Requirement
Reproduce every entry word for word. Drop all pictures from the copy.

-- Opening Marker --

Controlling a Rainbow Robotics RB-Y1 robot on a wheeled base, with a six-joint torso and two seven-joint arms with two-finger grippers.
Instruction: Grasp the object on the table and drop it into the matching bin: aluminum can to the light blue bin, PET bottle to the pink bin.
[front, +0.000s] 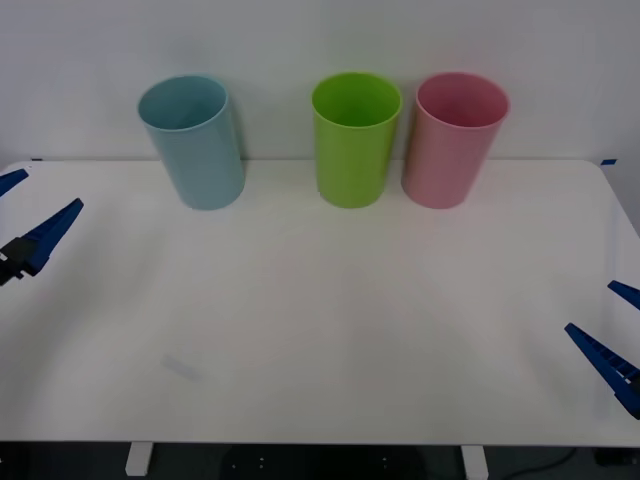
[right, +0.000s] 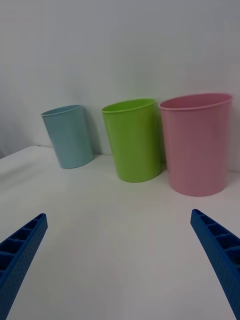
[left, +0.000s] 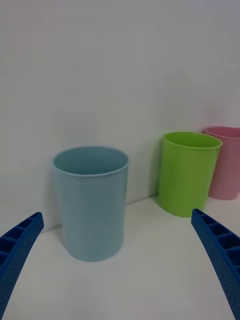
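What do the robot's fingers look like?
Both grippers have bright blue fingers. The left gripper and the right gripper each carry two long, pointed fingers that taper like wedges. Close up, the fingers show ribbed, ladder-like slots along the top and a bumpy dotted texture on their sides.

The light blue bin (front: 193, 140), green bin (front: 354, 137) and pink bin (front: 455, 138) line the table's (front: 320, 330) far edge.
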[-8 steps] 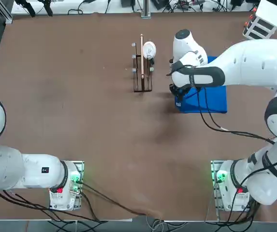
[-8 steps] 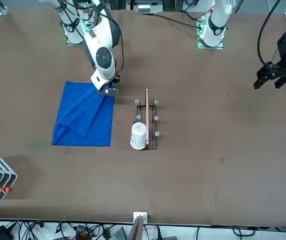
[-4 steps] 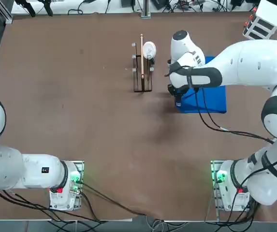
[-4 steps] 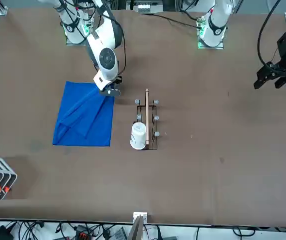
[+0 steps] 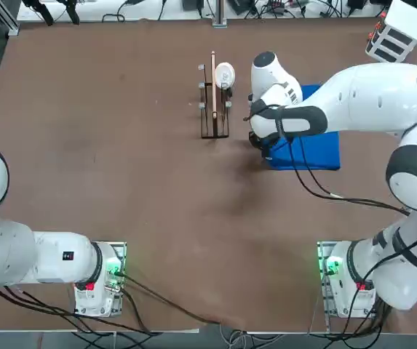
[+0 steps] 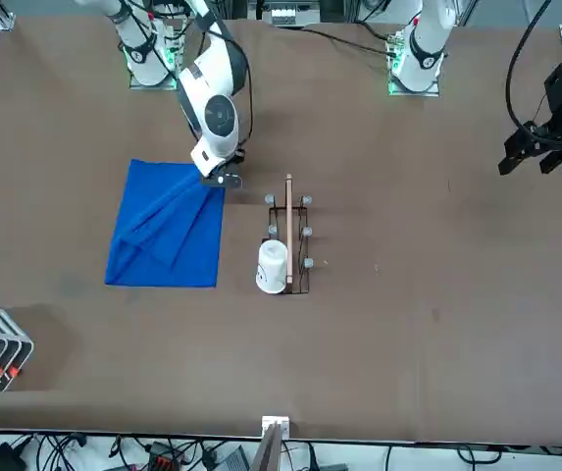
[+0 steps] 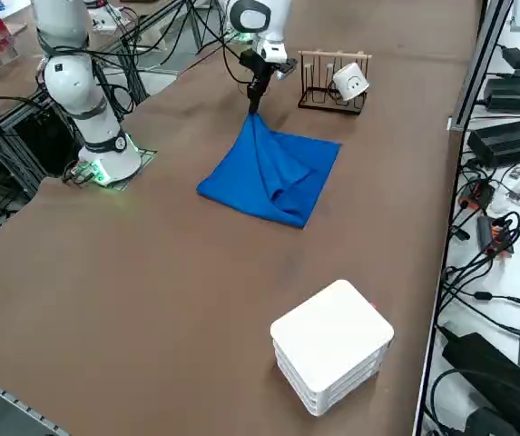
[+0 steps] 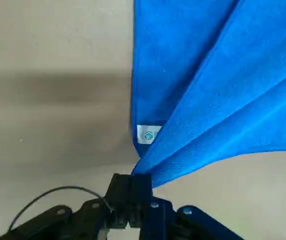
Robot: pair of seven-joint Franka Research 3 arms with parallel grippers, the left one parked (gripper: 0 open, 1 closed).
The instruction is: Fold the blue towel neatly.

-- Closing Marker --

Written solution
Controlling a Rainbow Robotics RB-Y1 robot on a wheeled base, with a six-joint torso and two seven-joint arms with two-finger grippers.
Instruction: Grasp the object on the table and drop it into the matching bin: aluminum can to the light blue bin, PET bottle to the pink bin.
[front, +0.000s] 
[right, +0.000s] 
[left, +0.000s] 
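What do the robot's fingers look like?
Both grippers have bright blue fingers. The left gripper and the right gripper each carry two long, pointed fingers that taper like wedges. Close up, the fingers show ribbed, ladder-like slots along the top and a bumpy dotted texture on their sides.

The light blue bin (front: 193, 140), green bin (front: 354, 137) and pink bin (front: 455, 138) line the table's (front: 320, 330) far edge.
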[-8 steps] 
[-8 steps] 
[-4 steps] 
[-4 steps] 
[+0 steps] 
[+0 steps] 
[+0 steps] 
[+0 steps] 
Robot: pair of seven-joint Franka Research 3 arms with parallel grippers, the left one parked (gripper: 0 open, 1 closed).
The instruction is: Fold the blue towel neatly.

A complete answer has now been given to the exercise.